5. How is peripheral neuropathy treated?

Most treatments for peripheral neuropathy target the symptoms, such as pain and tingling. Among the first-line drug, treatments are amitriptyline, duloxetine (Cymbalta), pregabalin (Lyrica), and gabapentin (Neurontin). Only pregabalin is approved specifically for peripheral neuropathy; the others are prescribed off-label. Your healthcare provider may also recommend a topical treatment to apply to the affected area, such as a patch containing 0.075% capsaicin, an ingredient in hot peppers that has pain-relieving properties, or 5% lidocaine, an anesthetic. These may be effective if the pain is limited to one area.

Transcutaneous electrical nerve stimulation, or TENS, may also be a viable option. It can be administered at your doctor’s office or, if your doctor recommends it, on your own at home. TENS involves applying electrodes to the skin on or near the painful spot while an attached device emits a gentle electrical stimulus. A review paper published in Pain Management found evidence that 4 to 6 weeks of TENS treatments may significantly improve various types of pain. The treatment may also help reduce numbness and boost the quality of life in people with diabetic peripheral neuropathy, the review found. Often, a combination of treatment approaches will provide the best relief.

6. Are there other non-drug strategies that can help?

Yes, and they’re worth trying before or in addition to conventional therapies. Seeing a skilled physical therapist can improve your physical functioning, and a type of psychological therapy called cognitive behavioral therapy can help counter negative thinking or changes in behavior that can exacerbate anxiety and pain. Some evidence suggests that diet and exercise may both prevent and reverse nerve damage from peripheral neuropathy in people with diabetes or prediabetes, as well as reduce symptoms. A review paper in the journal Frontiers in Cellular Neuroscience, for instance, concluded that exercise can be highly beneficial for preventing peripheral neuropathy and alleviating its symptoms by preserving and promoting nerve function, reducing pain, and improving sensation.

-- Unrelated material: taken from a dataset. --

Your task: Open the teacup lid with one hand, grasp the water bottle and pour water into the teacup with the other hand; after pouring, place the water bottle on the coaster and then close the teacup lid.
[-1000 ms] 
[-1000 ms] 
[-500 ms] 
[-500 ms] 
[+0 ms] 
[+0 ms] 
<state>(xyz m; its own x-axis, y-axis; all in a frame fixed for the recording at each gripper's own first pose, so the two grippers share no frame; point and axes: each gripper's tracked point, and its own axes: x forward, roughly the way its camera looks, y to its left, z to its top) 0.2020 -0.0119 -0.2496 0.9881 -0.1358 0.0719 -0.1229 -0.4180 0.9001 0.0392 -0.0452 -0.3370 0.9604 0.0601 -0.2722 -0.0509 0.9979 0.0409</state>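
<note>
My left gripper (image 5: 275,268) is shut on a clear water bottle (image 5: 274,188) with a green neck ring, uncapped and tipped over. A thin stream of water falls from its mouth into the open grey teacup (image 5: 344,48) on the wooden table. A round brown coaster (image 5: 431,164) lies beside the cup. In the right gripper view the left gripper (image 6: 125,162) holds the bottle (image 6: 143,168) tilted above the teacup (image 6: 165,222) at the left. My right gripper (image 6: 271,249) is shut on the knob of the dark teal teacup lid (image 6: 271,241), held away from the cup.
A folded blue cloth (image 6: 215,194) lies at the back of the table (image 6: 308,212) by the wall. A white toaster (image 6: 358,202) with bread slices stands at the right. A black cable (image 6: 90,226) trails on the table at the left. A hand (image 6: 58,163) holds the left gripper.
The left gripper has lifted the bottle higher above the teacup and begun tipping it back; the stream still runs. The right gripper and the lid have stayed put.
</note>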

In addition, if you have peripheral neuropathy, it’s important to examine your legs and feet regularly for things like cuts, bruises, or blisters. If sensation in these areas is reduced, you may not notice such injuries, which need to be treated promptly to reduce the risk of more serious problems like infection.

7. What about alternative or complementary therapies?

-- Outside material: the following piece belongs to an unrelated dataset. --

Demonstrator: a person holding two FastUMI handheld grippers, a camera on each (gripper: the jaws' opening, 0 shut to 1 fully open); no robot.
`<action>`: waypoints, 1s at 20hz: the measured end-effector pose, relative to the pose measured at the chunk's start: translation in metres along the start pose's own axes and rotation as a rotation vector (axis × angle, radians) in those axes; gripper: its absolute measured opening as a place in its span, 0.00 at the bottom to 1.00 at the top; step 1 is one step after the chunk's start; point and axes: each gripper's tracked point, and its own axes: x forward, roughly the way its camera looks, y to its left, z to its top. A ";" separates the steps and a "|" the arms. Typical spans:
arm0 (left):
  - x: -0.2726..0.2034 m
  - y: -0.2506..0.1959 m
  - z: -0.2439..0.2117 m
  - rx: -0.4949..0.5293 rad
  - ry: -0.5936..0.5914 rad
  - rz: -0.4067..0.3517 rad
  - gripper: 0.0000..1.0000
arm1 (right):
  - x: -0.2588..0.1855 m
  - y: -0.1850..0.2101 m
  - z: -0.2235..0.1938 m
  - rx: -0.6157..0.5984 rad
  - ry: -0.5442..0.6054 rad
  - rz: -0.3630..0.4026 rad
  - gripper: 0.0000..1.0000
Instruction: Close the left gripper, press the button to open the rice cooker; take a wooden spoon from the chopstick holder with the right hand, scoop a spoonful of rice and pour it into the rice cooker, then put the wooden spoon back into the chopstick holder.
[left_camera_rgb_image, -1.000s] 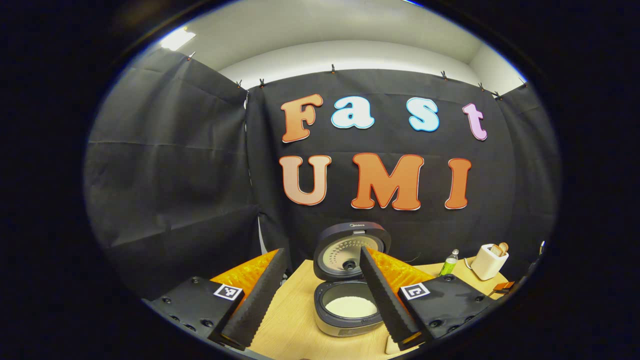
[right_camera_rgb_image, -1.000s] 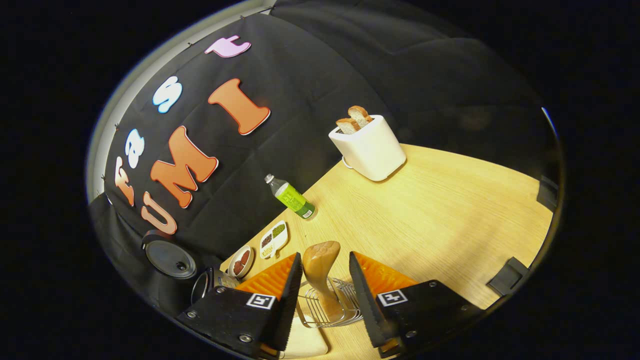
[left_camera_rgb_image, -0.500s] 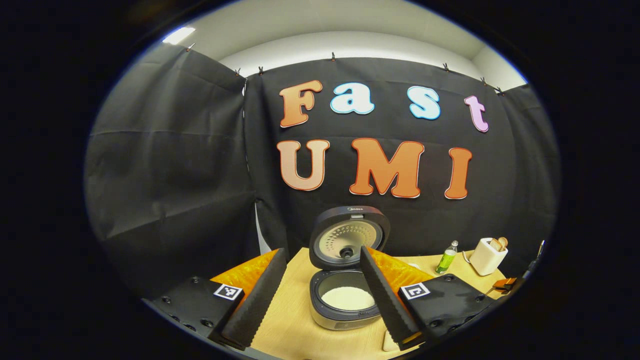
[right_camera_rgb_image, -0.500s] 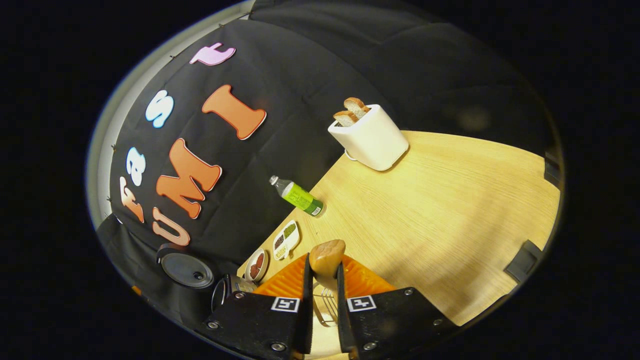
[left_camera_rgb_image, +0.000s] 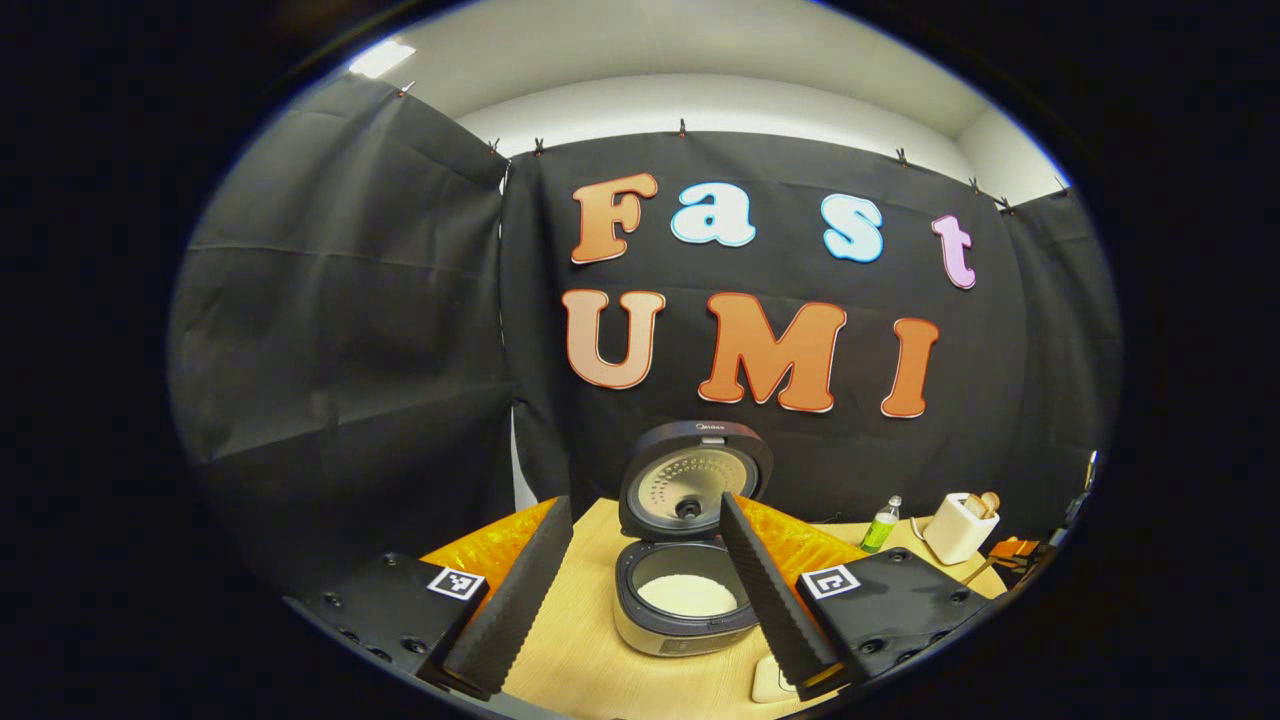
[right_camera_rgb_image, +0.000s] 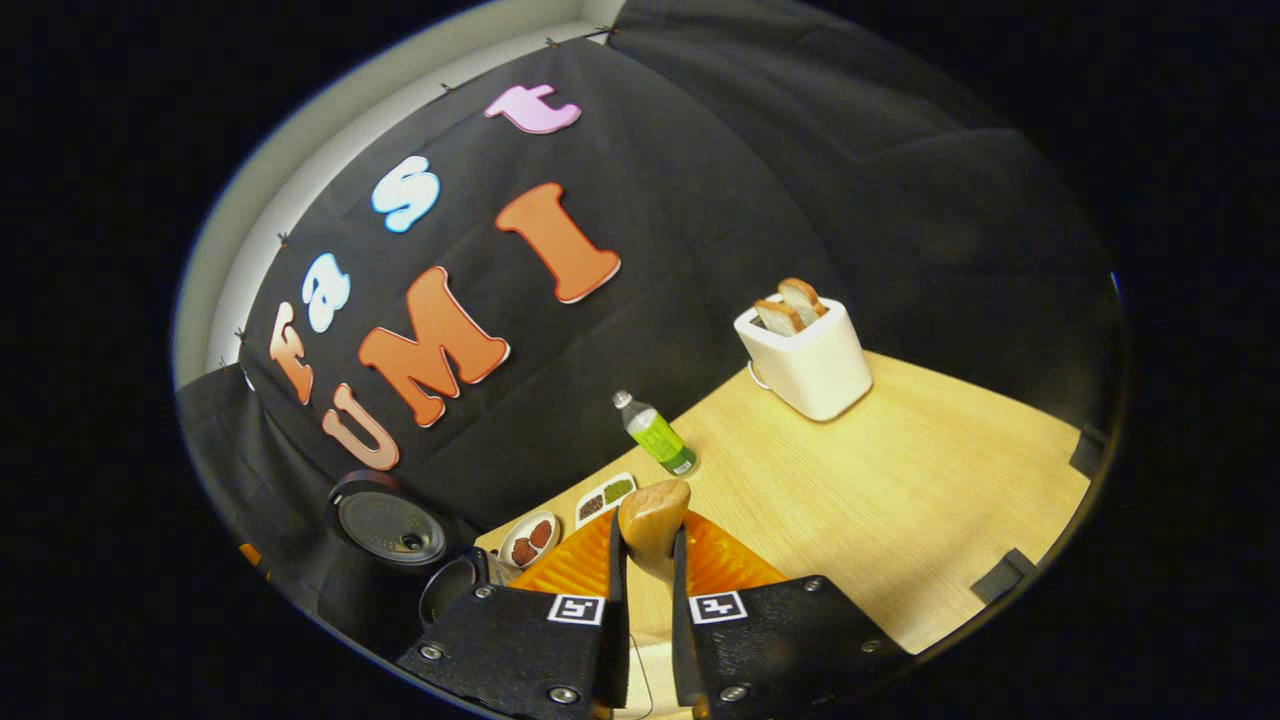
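Observation:
The rice cooker (left_camera_rgb_image: 688, 600) stands open on the wooden table, its lid (left_camera_rgb_image: 695, 482) upright and white rice in the pot. My left gripper (left_camera_rgb_image: 644, 500) is held open in front of it, with nothing between its fingers. In the right gripper view, my right gripper (right_camera_rgb_image: 648, 545) is shut on the wooden spoon (right_camera_rgb_image: 654, 510), whose rounded end sticks up past the fingertips. The chopstick holder's cream base (right_camera_rgb_image: 640, 665) shows low between the fingers. The cooker's lid (right_camera_rgb_image: 390, 520) appears at the left of that view.
A white toaster (right_camera_rgb_image: 805, 350) holding bread slices stands at the back of the table. A green bottle (right_camera_rgb_image: 655, 435) is near the wall. A divided dish (right_camera_rgb_image: 605, 493) and a small plate of red pieces (right_camera_rgb_image: 530, 540) lie beside the cooker.
My right gripper went from open around the spoon to shut on it and has risen from the wire holder. The left gripper has drawn back a little from the cooker.

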 end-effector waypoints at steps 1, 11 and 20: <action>-0.001 0.003 0.003 0.003 -0.005 -0.006 1.00 | -0.007 0.012 0.004 -0.013 -0.011 0.015 0.17; 0.014 0.039 0.023 0.035 -0.035 -0.057 0.99 | -0.035 0.116 -0.074 -0.156 0.019 0.148 0.17; 0.032 0.057 -0.018 0.070 0.061 -0.108 0.97 | -0.014 0.105 -0.161 -0.537 0.029 0.002 0.17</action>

Relaxation techniques such as deep, controlled breathing and muscle relaxation are worth a try for reducing pain and discomfort. Acupuncture is another option—though, as, with relaxation techniques, there’s limited evidence to support its effectiveness, and many of the studies have methodological problems.

A type of biofeedback called neurofeedback may help treat people with chemotherapy-induced peripheral neuropathy. The treatment typically involves placing electrodes on the affected person’s scalp that pick up the brain’s activity (including pain), which is displayed on a video screen. Participants are taught how to reduce pain-associated brain waves by playing a video game that responds to their brain activity. In a small study of patients with cancer who were experiencing peripheral neuropathy, conducted at the University of Texas MD Anderson Cancer Center, those who were trained to alter their pain-related brain waves through electroencephalopathy (EEG) feedback experienced a significant improvement in pain, numbness, and quality of life compared with those who were not trained.

8. Can peripheral neuropathy be prevented?

For people with diabetes, preventive strategies include keeping blood sugar well controlled, exercising regularly, quitting smoking, not drinking excessively, and maintaining healthy body weight and blood pressure. To prevent chemotherapy-induced peripheral neuropathy, your healthcare provider may use smaller doses of chemotherapy administered more frequently or give the same dose over a longer time period.